Commercial use of data is advancing also: "Path Intelligence, a British firm, is applying a similar approach to answer more commercial questions. Its FootPath system aggregates and analyses signals picked up from mobile phones as people move through a particular area. The results can be used by planners to optimise the flow of pedestrians through railway stations and airports or to guide the layout of shopping centres. It can determine, for example, whether customers who visit a given shop also visit a rival shop. The same passive method can be used to figure out where best to locate emergency exits, and even to locate clusters of survivors after a disaster."

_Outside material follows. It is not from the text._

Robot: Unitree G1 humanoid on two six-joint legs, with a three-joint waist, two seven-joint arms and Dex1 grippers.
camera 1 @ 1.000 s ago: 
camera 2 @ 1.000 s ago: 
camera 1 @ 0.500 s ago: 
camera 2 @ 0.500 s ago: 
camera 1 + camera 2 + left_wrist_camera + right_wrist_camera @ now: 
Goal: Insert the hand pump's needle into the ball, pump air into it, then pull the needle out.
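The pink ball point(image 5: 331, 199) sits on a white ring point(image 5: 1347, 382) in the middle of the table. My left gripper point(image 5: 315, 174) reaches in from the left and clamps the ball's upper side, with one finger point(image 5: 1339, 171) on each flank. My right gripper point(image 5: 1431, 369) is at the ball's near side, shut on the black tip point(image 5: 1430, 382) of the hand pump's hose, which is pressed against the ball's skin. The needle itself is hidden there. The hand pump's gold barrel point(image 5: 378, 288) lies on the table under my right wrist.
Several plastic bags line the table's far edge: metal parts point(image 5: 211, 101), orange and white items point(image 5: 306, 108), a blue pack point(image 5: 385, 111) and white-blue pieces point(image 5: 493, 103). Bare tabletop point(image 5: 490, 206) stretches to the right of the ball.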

Combining voluntary contributions of data, which involves the risk of unreliability in reported content, and capturing automatic data may resolve certain issues on privacy while aiming for accuracy. Andrew Gelman of Columbia University, New York, NY, US, combined readings from remote water-sensors with queries and data which villagers keyed into their mobile phones in a project on water contamination in Bangladesh. An InSTEDD project is trying to assemble a global network to combine "all manner of data sources, from satellite imagery and seismic sensors to field-workers texting from refugee camps." Usman Haqu has an experimental web-service, pachube.com, which aims to patch together sensors and people into a “conversant ecosystem” of devices, buildings and environments. Some scientists feel that more sensors and data tracking will lead to more solutions for such things as predicting the spread of disease, or the locations of environmental hazards. With the ability of people to contribute data through mobile phones, a broader involvement in scientific research and information dissemination (citizen scientists) may result: "amateur experts being driven by a new sense of volunteerism, the 21st-century equivalent of cleaning up the neighbourhood park."

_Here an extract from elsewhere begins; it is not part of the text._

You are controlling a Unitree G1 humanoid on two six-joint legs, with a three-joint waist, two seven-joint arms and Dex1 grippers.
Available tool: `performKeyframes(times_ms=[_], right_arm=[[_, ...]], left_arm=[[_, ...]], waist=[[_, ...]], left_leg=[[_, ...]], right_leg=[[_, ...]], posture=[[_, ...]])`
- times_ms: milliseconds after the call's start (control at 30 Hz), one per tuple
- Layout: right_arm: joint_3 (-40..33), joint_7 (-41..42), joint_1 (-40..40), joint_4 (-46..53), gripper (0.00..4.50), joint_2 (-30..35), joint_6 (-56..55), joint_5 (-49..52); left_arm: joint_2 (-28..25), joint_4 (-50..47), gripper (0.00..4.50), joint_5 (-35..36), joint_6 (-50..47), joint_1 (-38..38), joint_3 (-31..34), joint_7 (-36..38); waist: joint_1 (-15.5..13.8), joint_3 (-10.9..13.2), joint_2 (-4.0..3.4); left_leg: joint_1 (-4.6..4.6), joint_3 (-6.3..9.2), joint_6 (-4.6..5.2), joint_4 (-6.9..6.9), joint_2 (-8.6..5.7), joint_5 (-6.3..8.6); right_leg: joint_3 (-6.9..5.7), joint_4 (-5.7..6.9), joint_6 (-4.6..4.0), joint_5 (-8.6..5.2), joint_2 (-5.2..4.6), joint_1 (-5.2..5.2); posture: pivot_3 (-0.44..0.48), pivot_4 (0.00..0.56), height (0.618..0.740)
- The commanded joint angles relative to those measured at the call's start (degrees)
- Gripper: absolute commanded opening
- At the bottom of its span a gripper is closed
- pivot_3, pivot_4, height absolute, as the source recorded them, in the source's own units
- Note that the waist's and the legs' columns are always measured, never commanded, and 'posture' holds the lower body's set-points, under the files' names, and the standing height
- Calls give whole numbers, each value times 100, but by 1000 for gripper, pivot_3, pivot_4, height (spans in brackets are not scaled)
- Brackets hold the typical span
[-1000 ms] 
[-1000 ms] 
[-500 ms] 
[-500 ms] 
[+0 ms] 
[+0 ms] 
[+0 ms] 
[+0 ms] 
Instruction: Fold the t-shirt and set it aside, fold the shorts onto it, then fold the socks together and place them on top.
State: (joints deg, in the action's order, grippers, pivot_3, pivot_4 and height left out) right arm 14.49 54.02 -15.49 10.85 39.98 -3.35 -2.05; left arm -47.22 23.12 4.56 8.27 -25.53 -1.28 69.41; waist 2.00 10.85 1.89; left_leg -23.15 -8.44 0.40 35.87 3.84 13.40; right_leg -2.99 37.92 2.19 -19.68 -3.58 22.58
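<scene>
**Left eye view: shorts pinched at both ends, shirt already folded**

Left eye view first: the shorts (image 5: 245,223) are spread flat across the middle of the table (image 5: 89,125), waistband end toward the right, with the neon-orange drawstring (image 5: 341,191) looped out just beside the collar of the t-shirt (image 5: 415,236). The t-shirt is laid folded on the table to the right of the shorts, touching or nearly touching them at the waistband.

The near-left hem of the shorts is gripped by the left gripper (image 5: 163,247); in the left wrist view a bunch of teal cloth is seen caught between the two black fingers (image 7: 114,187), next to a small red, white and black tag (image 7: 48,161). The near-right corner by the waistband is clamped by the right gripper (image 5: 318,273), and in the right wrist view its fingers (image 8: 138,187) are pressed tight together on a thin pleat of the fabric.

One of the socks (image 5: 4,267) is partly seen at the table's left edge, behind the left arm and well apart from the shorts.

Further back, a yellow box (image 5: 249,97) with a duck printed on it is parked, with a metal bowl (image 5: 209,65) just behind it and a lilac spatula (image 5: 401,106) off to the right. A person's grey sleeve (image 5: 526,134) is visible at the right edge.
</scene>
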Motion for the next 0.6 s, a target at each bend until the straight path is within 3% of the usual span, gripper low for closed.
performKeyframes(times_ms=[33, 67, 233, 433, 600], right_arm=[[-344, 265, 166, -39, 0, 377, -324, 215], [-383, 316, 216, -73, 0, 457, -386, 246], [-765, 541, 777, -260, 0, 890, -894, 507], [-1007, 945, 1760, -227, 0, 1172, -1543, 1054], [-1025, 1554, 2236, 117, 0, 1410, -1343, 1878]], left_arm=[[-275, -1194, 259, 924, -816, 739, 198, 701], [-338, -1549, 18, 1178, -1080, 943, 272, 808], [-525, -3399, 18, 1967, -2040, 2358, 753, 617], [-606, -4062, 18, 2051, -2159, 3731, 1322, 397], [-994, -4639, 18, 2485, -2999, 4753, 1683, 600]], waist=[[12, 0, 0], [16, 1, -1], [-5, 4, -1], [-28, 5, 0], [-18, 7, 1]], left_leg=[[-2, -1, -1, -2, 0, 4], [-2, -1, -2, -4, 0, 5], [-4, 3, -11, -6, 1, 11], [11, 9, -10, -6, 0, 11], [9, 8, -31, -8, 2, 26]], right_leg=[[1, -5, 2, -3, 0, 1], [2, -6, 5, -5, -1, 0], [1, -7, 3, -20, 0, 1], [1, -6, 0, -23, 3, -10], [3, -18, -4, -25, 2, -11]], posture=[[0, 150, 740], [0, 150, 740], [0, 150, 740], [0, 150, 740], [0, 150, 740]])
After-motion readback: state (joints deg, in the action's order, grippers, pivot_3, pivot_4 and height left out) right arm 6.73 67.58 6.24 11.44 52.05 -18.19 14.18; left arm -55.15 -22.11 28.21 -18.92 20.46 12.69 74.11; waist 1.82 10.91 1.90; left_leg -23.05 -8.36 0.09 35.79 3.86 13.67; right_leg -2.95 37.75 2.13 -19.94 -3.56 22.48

Nokia, a mobile phone provider and design firm, has a prototype handset with environmental sensors. Dr. Eric Paulos of Carnegie Mellon University in Pittsburgh, Pennsylvania, US, has "already equipped street sweepers in San Francisco and taxis in Accra, the capital of Ghana, with sensors to measure pollution levels, which he then used to create a map of each city’s environmental landscape. He plans to do the same with cyclists in Pittsburgh. Graduate students in his newly created Living Environments Lab have loaded households with sensors to sample tap water and indoor-air quality. Results are uploaded to a website where participants can compare them with other people’s contributions."

The article concludes that: "For global networks of mobile sensors to provide useful insights, technology firms, governments, aid organisations and individuals will have to find ways to address concerns over privacy, accuracy, ownership and sovereignty."